All in good fun, the character of Mabel (played by Rosalind Ayres) is taught a few colorful Indian expressions that she believes to be greetings such as “thank you very much” which she expounds throughout the film with great pride. In reality these expressions (which I believe are in Ute) are references to ‘farts’ and ‘dog poop.’ To kids this may be really funny, but parents may want to point out this type of practical joke is funny only within the confines of this movie and not in real life.
“Silent Night” sung around the Christmas tree in acappella and in Native American tongue was a sweet treat. The musical score of this film was terrific, and here is a little known fact for you: Some songs performed in “Christmas In The Clouds” are by “Walela”—a trio of women singers led by recording star Rita Coolidge, who also has a small role in the movie as Tina’s older sister, Ramona.
The Indian word ‘walela’ is the Cherokee word for ‘hummingbird.’

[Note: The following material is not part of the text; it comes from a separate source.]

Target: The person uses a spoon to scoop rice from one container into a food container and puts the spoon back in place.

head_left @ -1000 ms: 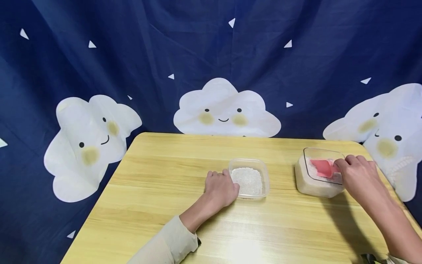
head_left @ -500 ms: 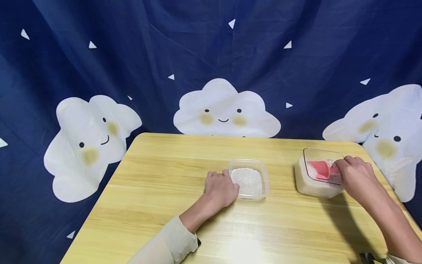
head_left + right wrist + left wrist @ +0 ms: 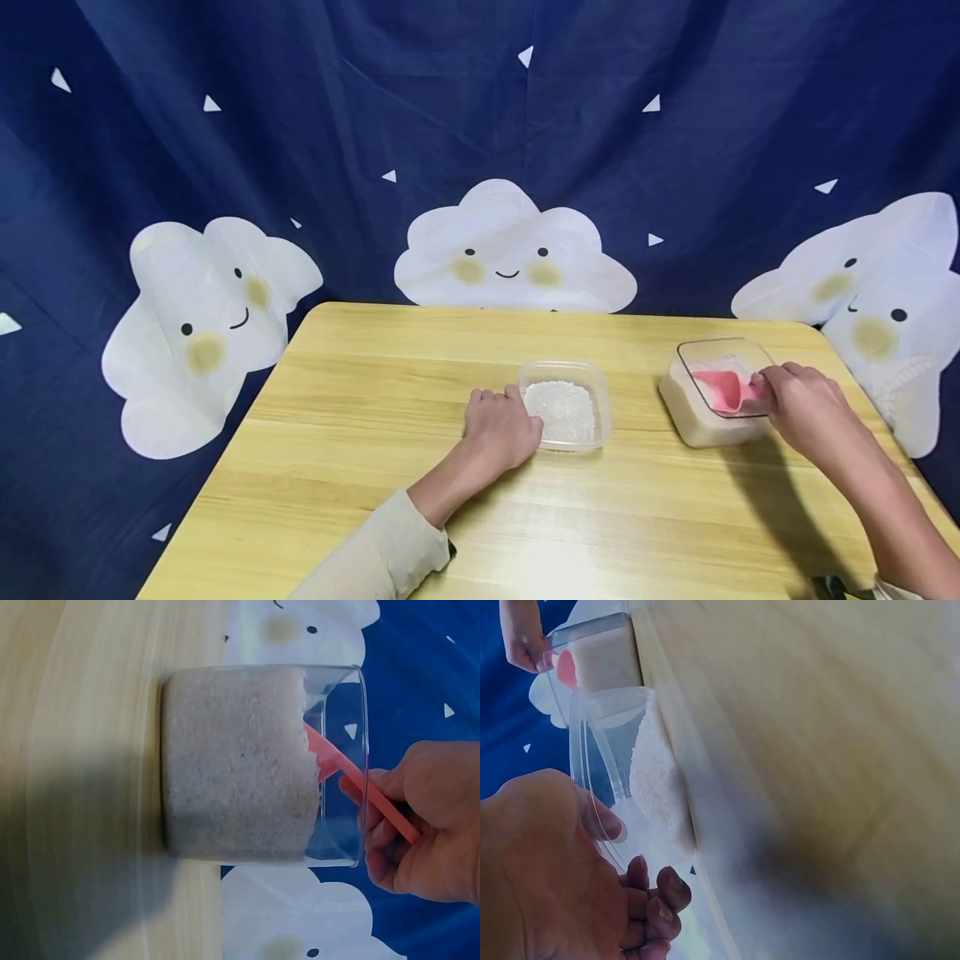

Filmed entirely in Utah on the unbelievably beautiful grounds of the acclaimed Sundance Institute and in the Sundance Resort, the landscapes are stunning and the pride of the Utah and Ouray Ute Tribes are evident.
I am reminded of a verse that very nearly sounds like an Indian proverb: “Stand in the way and see, and ask for the old paths, where the good way is, and walk in it, then you will find rest for your souls” (Jeremiah 6:16).
As in any good family Christmas story, they all live happily ever after, as Ray finally wins the affections of Tina for good and Joe finds love in the most unexpected ski lodge visitor. “Christmas In The Clouds” made me feel great, even though I knew the basic story line. It was delivered in a fresh, comfortable and warm way without forced comedy. All the characters became my friend, and I will watch this one over and over again.
“Christmas In The Clouds” is a very sweet-spirited comedy of mistaken identity, love lost and found, American heritage, sacrifice, courage, and finding human connection in the places of our hearts we never anticipated. Definitely for the PG crowd. Families, especially young adults, will love it.